* Exercise description
What is needed is an exact copy of the lines in the listing below, from the one with "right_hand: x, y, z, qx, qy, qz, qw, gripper" up to and including the one with "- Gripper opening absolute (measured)", with no other lines.
──────── Information shown
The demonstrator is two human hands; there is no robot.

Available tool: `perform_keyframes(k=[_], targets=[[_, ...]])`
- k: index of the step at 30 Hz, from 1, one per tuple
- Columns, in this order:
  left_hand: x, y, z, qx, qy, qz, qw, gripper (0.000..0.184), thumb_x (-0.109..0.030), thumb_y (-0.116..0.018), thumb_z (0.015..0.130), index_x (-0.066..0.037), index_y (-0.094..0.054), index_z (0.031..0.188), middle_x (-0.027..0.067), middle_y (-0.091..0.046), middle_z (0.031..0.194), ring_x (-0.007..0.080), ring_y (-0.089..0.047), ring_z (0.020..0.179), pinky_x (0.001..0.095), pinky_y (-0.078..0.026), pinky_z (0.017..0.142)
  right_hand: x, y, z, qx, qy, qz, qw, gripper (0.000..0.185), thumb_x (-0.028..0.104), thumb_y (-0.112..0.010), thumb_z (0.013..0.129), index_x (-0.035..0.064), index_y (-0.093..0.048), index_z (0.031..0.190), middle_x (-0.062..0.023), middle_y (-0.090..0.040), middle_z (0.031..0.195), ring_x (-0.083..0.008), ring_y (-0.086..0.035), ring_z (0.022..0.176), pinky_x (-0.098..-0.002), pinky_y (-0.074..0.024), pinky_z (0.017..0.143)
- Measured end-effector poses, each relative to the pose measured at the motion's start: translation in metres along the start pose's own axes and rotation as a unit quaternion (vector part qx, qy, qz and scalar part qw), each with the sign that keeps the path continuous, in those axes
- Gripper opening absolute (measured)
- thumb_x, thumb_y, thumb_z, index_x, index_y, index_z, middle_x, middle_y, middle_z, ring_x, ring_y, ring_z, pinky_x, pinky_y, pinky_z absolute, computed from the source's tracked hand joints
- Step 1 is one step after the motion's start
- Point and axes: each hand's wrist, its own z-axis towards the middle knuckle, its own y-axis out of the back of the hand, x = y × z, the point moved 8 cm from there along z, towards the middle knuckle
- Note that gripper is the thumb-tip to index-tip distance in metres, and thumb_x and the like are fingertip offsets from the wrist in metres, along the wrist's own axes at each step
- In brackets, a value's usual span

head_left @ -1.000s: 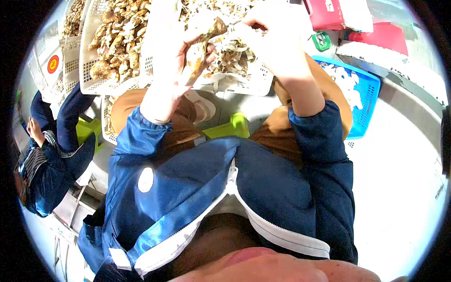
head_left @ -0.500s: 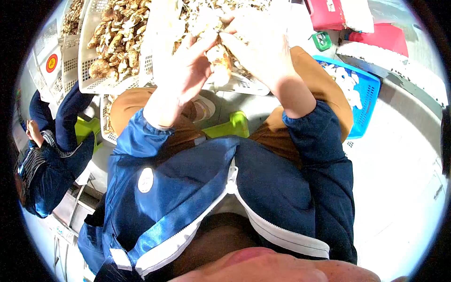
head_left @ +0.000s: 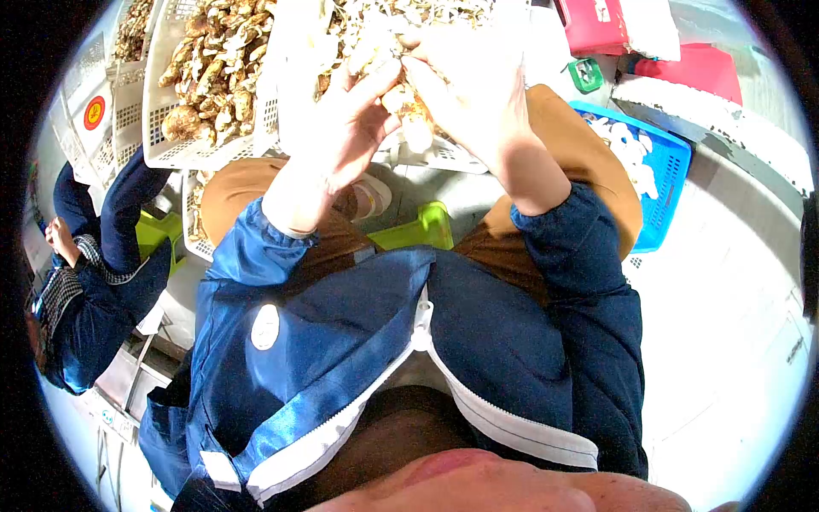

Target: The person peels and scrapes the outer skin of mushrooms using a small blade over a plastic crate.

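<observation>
Both of my hands meet over a white basket (head_left: 450, 157) of pale peelings (head_left: 363, 26) at the top centre. Between them is a brown and whitish mushroom (head_left: 415, 124), its lower end showing below my fingers. My left hand (head_left: 350, 119) has its fingers closed on the mushroom from the left. My right hand (head_left: 465, 94) reaches in from the right, fingertips against the mushroom's upper part; strong glare washes it out, and whether it holds a tool cannot be seen.
A white crate (head_left: 183, 158) of brown mushrooms (head_left: 209, 77) stands at the upper left. On the right is a blue basket (head_left: 678, 171) with white pieces. A co-worker (head_left: 94, 307) sits at the far left. A green stool (head_left: 418, 230) shows between my knees.
My hands have come together around the mushroom, which now hangs lower and more between them. My right hand has shifted left. The co-worker's hand has moved slightly.
</observation>
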Motion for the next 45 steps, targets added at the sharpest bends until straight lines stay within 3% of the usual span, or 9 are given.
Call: perform_keyframes(k=[5, 11, 14, 17, 23, 35, 39, 42, 45], targets=[[0.002, 0.008, 0.002, -0.033, -0.006, 0.026, 0.999, 0.051, -0.015, -0.072, 0.094, -0.012, -0.047, 0.138, 0.0018, -0.062, 0.118, 0.0110, -0.065, 0.092, 0.0266, -0.055, 0.068, 0.001, 0.003, 0.005, 0.015, -0.040, 0.013, 0.999, 0.019, 0.012, -0.067, 0.084, 0.0035, -0.069, 0.101, -0.0141, -0.070, 0.098, -0.0334, -0.068, 0.090, -0.0417, -0.0549, 0.080], [-0.002, 0.015, 0.006, -0.038, -0.021, 0.080, 0.996, 0.057, -0.020, -0.077, 0.090, -0.011, -0.046, 0.138, 0.0021, -0.061, 0.111, 0.0088, -0.060, 0.075, 0.0247, -0.050, 0.059, -0.021, 0.001, 0.000, 0.051, -0.182, 0.116, 0.975, 0.016, 0.019, -0.069, 0.088, 0.0095, -0.069, 0.100, -0.0124, -0.069, 0.096, -0.0334, -0.068, 0.087, -0.0413, -0.0556, 0.075], [-0.004, 0.016, 0.008, -0.036, -0.039, 0.090, 0.995, 0.060, -0.019, -0.079, 0.089, -0.010, -0.045, 0.139, 0.0044, -0.061, 0.114, 0.0105, -0.063, 0.083, 0.0261, -0.053, 0.062, -0.011, 0.002, 0.003, 0.034, -0.087, 0.085, 0.992, 0.016, 0.018, -0.069, 0.087, 0.0083, -0.070, 0.099, -0.0113, -0.069, 0.101, -0.0333, -0.068, 0.088, -0.0405, -0.0559, 0.078], [-0.006, 0.008, 0.003, -0.042, -0.062, 0.135, 0.988, 0.056, -0.021, -0.073, 0.094, -0.009, -0.046, 0.142, 0.0073, -0.062, 0.127, 0.0185, -0.064, 0.113, 0.0366, -0.057, 0.089, -0.010, 0.004, 0.003, 0.021, -0.071, 0.064, 0.995, 0.015, 0.016, -0.068, 0.088, 0.0067, -0.070, 0.099, -0.0115, -0.069, 0.104, -0.0339, -0.068, 0.090, -0.0407, -0.0561, 0.079], [-0.010, 0.002, -0.004, -0.072, -0.081, 0.153, 0.982, 0.059, -0.019, -0.074, 0.092, -0.009, -0.045, 0.143, 0.0070, -0.061, 0.128, 0.0169, -0.064, 0.110, 0.0334, -0.058, 0.078, -0.009, 0.005, 0.006, 0.035, -0.118, 0.074, 0.990, 0.013, 0.013, -0.066, 0.088, 0.0057, -0.070, 0.099, -0.0146, -0.070, 0.098, -0.0352, -0.068, 0.088, -0.0416, -0.0562, 0.078], [-0.011, 0.006, 0.005, -0.026, -0.077, 0.135, 0.988, 0.073, -0.006, -0.077, 0.087, -0.007, -0.037, 0.148, 0.0103, -0.060, 0.130, 0.0183, -0.063, 0.109, 0.0303, -0.056, 0.083, -0.016, 0.007, 0.006, 0.002, -0.105, 0.103, 0.989, 0.012, 0.012, -0.066, 0.087, 0.0044, -0.068, 0.097, -0.0133, -0.069, 0.091, -0.0352, -0.068, 0.084, -0.0417, -0.0558, 0.074], [-0.016, 0.006, 0.007, -0.012, -0.085, 0.151, 0.985, 0.061, -0.005, -0.075, 0.088, 0.000, -0.047, 0.141, 0.0106, -0.063, 0.127, 0.0193, -0.062, 0.111, 0.0331, -0.053, 0.093, -0.027, 0.008, 0.002, 0.037, -0.212, 0.168, 0.962, 0.011, 0.012, -0.067, 0.086, 0.0044, -0.068, 0.094, -0.0112, -0.068, 0.097, -0.0341, -0.067, 0.089, -0.0421, -0.0551, 0.078], [-0.019, 0.004, 0.005, -0.002, -0.015, 0.113, 0.993, 0.046, -0.003, -0.073, 0.086, 0.002, -0.059, 0.130, 0.0113, -0.067, 0.121, 0.0205, -0.062, 0.113, 0.0349, -0.050, 0.098, -0.029, 0.024, 0.010, -0.011, -0.219, 0.093, 0.971, 0.005, 0.004, -0.065, 0.085, -0.0006, -0.064, 0.084, -0.0182, -0.064, 0.085, -0.0380, -0.063, 0.078, -0.0427, -0.0515, 0.071], [-0.027, -0.003, 0.003, 0.004, -0.077, 0.148, 0.986, 0.044, -0.001, -0.072, 0.086, 0.003, -0.060, 0.128, 0.0115, -0.068, 0.116, 0.0195, -0.064, 0.109, 0.0328, -0.053, 0.093, -0.037, 0.041, 0.014, -0.016, -0.176, -0.034, 0.984, 0.005, 0.004, -0.063, 0.085, -0.0007, -0.063, 0.084, -0.0193, -0.064, 0.081, -0.0390, -0.063, 0.077, -0.0430, -0.0510, 0.070]])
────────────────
* Exercise answer
  right_hand: x, y, z, qx, qy, qz, qw, gripper (0.000..0.185), thumb_x (-0.028..0.104), thumb_y (-0.112..0.010), thumb_z (0.013..0.129), index_x (-0.035..0.064), index_y (-0.093..0.048), index_z (0.031..0.190), middle_x (-0.062..0.023), middle_y (-0.090..0.040), middle_z (0.031..0.195), ring_x (-0.083..0.008), ring_y (-0.086..0.035), ring_z (0.022..0.176), pinky_x (-0.098..-0.002), pinky_y (-0.074..0.024), pinky_z (0.017..0.143)
- Measured end-effector poses, each relative to the pose measured at the motion's start: translation in metres along the start pose's own axes and rotation as a unit quaternion (vector part qx, qy, qz and scalar part qw), each with the sign that keeps the path continuous, in those axes
- Gripper opening absolute (measured)

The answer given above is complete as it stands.